Waking up at 05:00 every day we sometimes thought we wouldn't make it to the end of the week, let alone the month, or the year. For the last three months, we've been trying to avoid counting down the time remaining to the end of our contracts, since as every school kid knows, counting down to the end of term just makes the time go slower.

And then suddenly it was all over! Now when we look back we can't believe how fast the last twelve months went.

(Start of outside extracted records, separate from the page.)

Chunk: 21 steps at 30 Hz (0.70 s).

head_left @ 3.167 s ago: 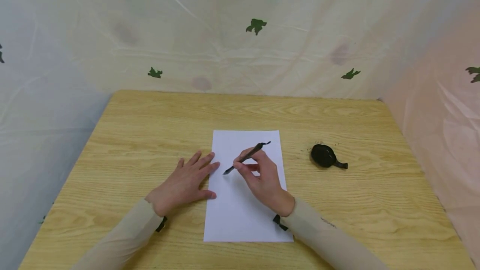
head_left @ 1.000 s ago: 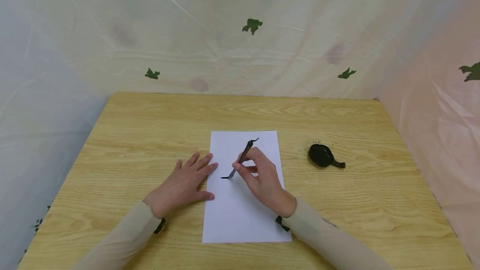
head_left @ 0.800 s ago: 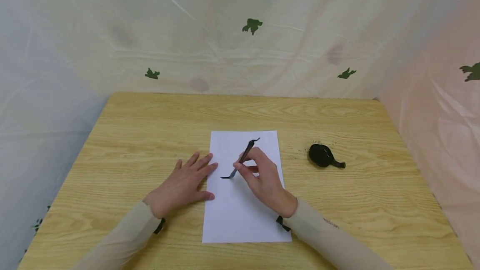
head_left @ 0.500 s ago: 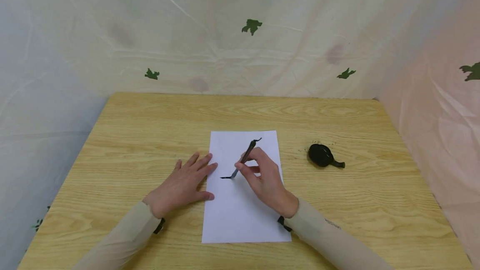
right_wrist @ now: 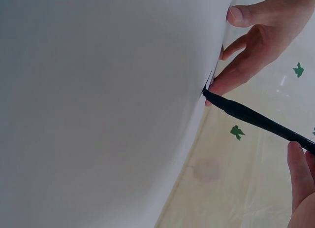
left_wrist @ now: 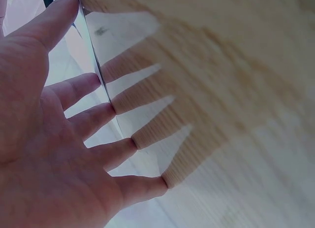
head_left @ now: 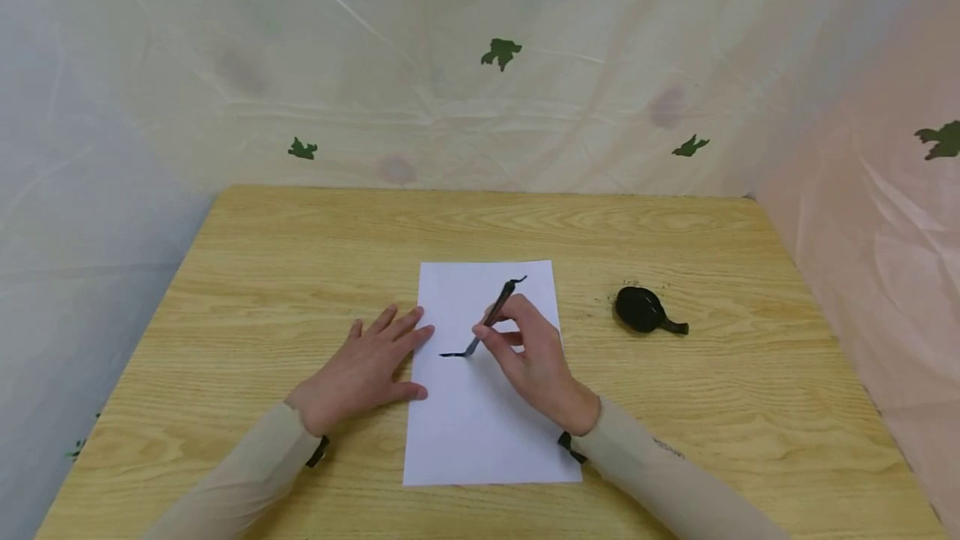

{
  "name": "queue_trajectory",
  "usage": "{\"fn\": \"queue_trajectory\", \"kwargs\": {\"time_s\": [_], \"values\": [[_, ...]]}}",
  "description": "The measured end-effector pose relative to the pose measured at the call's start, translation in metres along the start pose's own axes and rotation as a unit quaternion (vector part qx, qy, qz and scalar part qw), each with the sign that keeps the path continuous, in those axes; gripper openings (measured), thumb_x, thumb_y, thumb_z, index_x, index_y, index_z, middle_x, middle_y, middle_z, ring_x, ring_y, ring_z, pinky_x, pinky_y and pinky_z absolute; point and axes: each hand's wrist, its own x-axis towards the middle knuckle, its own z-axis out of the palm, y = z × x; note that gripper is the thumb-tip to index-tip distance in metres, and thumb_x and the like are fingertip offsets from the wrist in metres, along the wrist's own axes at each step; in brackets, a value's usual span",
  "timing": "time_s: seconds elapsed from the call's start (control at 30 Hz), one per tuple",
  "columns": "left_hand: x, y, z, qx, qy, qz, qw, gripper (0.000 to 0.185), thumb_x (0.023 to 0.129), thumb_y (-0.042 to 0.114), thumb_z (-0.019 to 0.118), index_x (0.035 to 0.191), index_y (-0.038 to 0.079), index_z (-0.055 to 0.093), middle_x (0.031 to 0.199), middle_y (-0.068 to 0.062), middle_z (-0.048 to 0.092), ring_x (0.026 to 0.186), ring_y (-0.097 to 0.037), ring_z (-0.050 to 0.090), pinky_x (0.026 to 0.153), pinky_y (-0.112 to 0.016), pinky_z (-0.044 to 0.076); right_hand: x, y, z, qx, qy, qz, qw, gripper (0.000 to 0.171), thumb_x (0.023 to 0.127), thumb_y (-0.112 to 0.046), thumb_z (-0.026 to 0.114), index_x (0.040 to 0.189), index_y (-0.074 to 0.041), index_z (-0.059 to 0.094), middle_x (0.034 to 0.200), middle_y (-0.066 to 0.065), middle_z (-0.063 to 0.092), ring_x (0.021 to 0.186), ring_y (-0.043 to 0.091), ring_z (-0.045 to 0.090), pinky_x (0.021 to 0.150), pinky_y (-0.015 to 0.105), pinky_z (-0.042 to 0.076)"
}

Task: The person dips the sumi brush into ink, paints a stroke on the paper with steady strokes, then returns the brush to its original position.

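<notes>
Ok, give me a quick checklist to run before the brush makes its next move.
1. Grip: right hand pinches the brush. Ok.
2. Contact: brush tip on the paper, at the right end of the black stroke. Ok.
3. Paper steadied: left hand spread, fingertips at the paper's left edge. Ok.
4. Dish apart from the right sleeve. Ok.
5. Table clean by the dish: dark specks beside it. Not ok.
6. Enough ink on the tip for more: cannot tell.
</notes>
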Motion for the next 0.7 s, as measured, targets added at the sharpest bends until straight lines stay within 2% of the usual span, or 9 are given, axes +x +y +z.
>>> {"fn": "queue_trajectory", "kwargs": {"time_s": [0.27,0.47,0.57,0.7], "values": [[-0.0002,0.0001,0.0,0.0,0.0,-0.001,1.0,0.084,0.089,0.05,0.079,0.156,0.011,0.048,0.167,-0.012,0.033,0.153,-0.047,0.022,0.108,-0.08,0.024,-0.0011,0.0011,-0.002,0.003,0.002,-0.006,1.0,0.023,0.095,-0.004,0.073,0.112,-0.005,0.058,0.102,0.007,0.064,0.096,0.024,0.07,0.07,0.026,0.061],[0.0001,-0.0001,-0.0001,-0.001,-0.002,-0.002,1.0,0.084,0.089,0.049,0.079,0.156,0.011,0.047,0.167,-0.012,0.032,0.153,-0.047,0.021,0.108,-0.08,0.024,-0.0023,0.0001,-0.004,-0.003,0.003,-0.003,1.0,0.032,0.088,0.006,0.077,0.112,-0.005,0.058,0.102,0.007,0.064,0.096,0.024,0.07,0.07,0.025,0.061],[0.0004,-0.0003,0.0001,-0.002,-0.003,-0.003,1.0,0.084,0.088,0.049,0.079,0.156,0.011,0.047,0.167,-0.012,0.032,0.154,-0.047,0.021,0.108,-0.08,0.024,-0.003,0.0004,-0.0045,-0.003,0.005,-0.005,1.0,0.024,0.094,-0.006,0.075,0.111,-0.005,0.058,0.102,0.007,0.064,0.096,0.024,0.07,0.071,0.025,0.061],[0.0005,-0.0003,0.0002,-0.003,-0.004,-0.003,1.0,0.084,0.088,0.049,0.08,0.156,0.011,0.047,0.167,-0.013,0.032,0.154,-0.047,0.021,0.108,-0.08,0.024,-0.0043,0.0022,-0.0048,-0.002,0.011,-0.009,1.0,0.02,0.098,-0.012,0.071,0.111,-0.005,0.058,0.101,0.007,0.064,0.095,0.025,0.071,0.071,0.024,0.06]]}}
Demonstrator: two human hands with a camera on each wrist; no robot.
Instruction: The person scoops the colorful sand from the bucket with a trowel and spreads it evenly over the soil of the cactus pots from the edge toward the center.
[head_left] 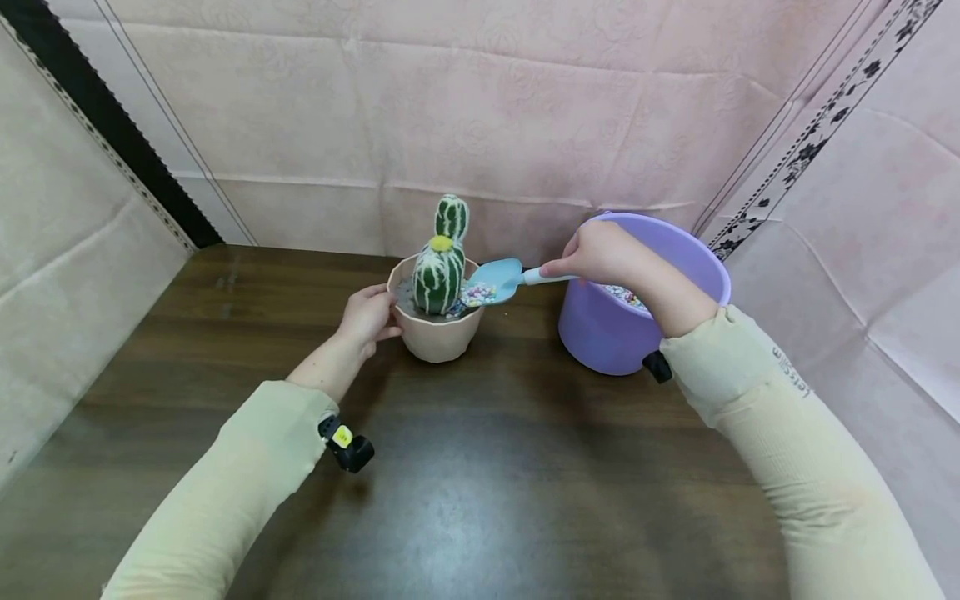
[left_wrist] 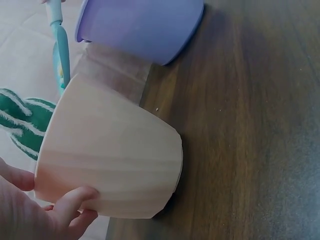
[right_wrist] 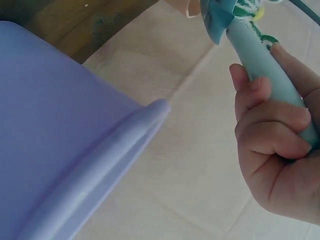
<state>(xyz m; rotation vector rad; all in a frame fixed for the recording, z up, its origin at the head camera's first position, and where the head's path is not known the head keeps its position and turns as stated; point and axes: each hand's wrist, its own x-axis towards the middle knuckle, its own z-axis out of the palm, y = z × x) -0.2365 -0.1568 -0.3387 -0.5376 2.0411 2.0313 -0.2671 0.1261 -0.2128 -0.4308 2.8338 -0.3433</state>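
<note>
A green and white striped cactus [head_left: 438,279] with a yellow flower stands in a beige flowerpot [head_left: 438,337] on the table. My left hand [head_left: 367,319] grips the pot's left side; in the left wrist view the thumb is at the rim and fingers [left_wrist: 75,200] lie against the wall. My right hand [head_left: 600,252] holds a light blue trowel [head_left: 508,273] by its handle, fingers curled round it as the right wrist view shows. The trowel's tip is over the pot's right rim, beside the cactus. Small pastel pebbles [head_left: 477,293] lie on its blade.
A purple bucket [head_left: 607,333] with more pastel pebbles [head_left: 628,297] inside stands right of the pot, under my right forearm. Dark wooden table [head_left: 450,500] extends in front. Pale patterned cloth [head_left: 487,117] hangs behind and at both sides.
</note>
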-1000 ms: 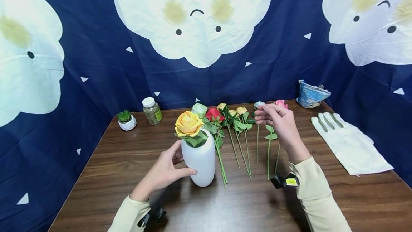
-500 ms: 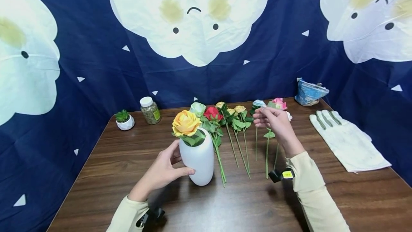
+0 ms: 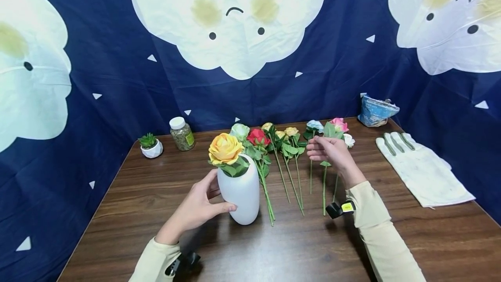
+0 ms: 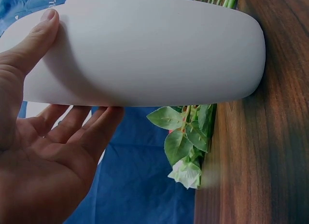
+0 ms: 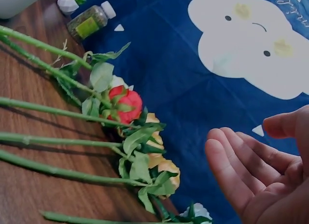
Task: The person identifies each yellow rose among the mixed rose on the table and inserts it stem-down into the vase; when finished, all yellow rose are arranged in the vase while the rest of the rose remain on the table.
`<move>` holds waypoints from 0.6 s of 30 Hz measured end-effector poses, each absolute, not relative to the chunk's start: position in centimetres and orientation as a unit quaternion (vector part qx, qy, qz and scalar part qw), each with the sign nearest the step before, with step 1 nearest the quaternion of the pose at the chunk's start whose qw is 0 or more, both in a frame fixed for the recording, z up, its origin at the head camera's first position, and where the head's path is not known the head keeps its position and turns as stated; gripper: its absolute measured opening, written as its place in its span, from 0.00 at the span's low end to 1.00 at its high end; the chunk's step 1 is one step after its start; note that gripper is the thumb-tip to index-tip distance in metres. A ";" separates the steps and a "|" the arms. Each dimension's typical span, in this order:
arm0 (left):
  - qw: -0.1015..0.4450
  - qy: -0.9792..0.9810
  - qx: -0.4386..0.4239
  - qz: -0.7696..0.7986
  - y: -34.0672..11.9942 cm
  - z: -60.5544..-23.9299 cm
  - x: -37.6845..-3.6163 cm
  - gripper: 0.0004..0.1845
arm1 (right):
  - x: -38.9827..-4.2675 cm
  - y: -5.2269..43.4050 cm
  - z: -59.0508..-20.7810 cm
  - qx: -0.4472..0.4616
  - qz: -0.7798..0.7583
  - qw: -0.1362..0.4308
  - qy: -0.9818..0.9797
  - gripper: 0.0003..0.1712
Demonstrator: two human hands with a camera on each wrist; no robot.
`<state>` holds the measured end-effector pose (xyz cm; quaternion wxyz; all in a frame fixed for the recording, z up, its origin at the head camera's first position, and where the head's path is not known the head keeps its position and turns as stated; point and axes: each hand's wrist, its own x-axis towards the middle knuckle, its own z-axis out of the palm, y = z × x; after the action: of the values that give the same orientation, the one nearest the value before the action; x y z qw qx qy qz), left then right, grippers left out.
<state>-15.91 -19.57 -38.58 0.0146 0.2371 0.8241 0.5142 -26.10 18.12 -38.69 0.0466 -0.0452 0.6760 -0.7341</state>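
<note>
My left hand [image 3: 197, 208] holds a white vase [image 3: 240, 197] standing on the table, thumb on its near side and fingers behind. The same vase [image 4: 159, 50] fills the left wrist view. A yellow rose [image 3: 225, 149] stands in its mouth, with the stem hidden inside. My right hand [image 3: 332, 153] hovers over the flowers at right, holding nothing. In the right wrist view, its fingers [image 5: 231, 166] are extended with the thumb apart. Near it lie a light-blue flower [image 3: 315, 125], a pink flower [image 3: 339, 124] and a white flower [image 3: 349, 140].
A red rose [image 3: 258, 137], a pale green flower [image 3: 239, 131] and several small yellow roses [image 3: 291, 131] lie right of the vase, stems forward. A potted succulent [image 3: 151, 146] and a jar [image 3: 182, 135] stand back left. Gloves [image 3: 424, 171] and a blue bag [image 3: 376, 111] are at right.
My right hand has lowered slightly toward me, uncovering the pink, white and blue flowers more. The left hand stays on the vase, and the whole view has shifted a little.
</note>
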 end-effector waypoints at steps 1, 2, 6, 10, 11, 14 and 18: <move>0.015 0.824 0.237 0.515 -19.6 -38.6 -15.9 0.42 | -26.2 18.2 -38.9 -0.047 -0.732 0.050 0.677 0.25; 0.015 0.823 0.238 0.516 -19.6 -38.6 -15.9 0.42 | -26.3 18.2 -39.1 -0.045 -0.731 0.055 0.679 0.25; 0.017 0.821 0.239 0.519 -19.6 -38.6 -15.9 0.42 | -26.3 17.9 -39.4 -0.019 -0.724 0.079 0.685 0.26; 0.020 0.819 0.238 0.522 -19.5 -38.5 -15.9 0.43 | -26.7 17.6 -40.3 0.007 -0.722 0.110 0.684 0.28; 0.021 0.818 0.237 0.523 -19.5 -38.4 -15.8 0.43 | -26.7 17.5 -40.5 0.011 -0.719 0.116 0.685 0.28; 0.022 0.818 0.235 0.524 -19.5 -38.4 -15.8 0.43 | -26.9 17.2 -41.1 0.026 -0.712 0.126 0.690 0.28; 0.021 0.820 0.232 0.522 -19.6 -38.4 -15.8 0.43 | -27.3 16.8 -42.0 0.038 -0.702 0.136 0.698 0.29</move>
<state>-15.80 -19.55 -38.38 0.0215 0.2322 0.8204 0.5221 -27.29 16.77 -41.99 0.1365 0.0383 0.6977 -0.7022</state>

We've learned a lot about Korea and about being Korean, we've also learned about our own culture by seeing it through the eyes of foreigners. We have a much better idea of how another country perceives Britain and the British—we have received both cutting insights and funny misconceptions from the people we've met. We've made friends with people from different corners of the world. We'll take so much away with us from Korea.

Review of our goals

  • Experience living in a different culture...Check
  • Save as much money as possible...GBP 26,000 / USD 52,000—Check!
  • Glenn to overcome his fear of public speaking... Oh yes!

We'd say that is a result.

In all honesty, saving that much money has been one of the hardest things we've ever done. We literally didn't spend a penny all year on anything that wasn't essential. Around the half-way mark it became really painful but we were determined not to slip up, and we're proud to say we managed.

Now, our visas are expiring and it's time to go. Japan seems like as good a place as any to go next, so we've found someone to take over the apartment, sold all our stuff (for the second time in our lives!), packed our tiny bags and bought a ticket on the ferry. Tomorrow we're back on the road.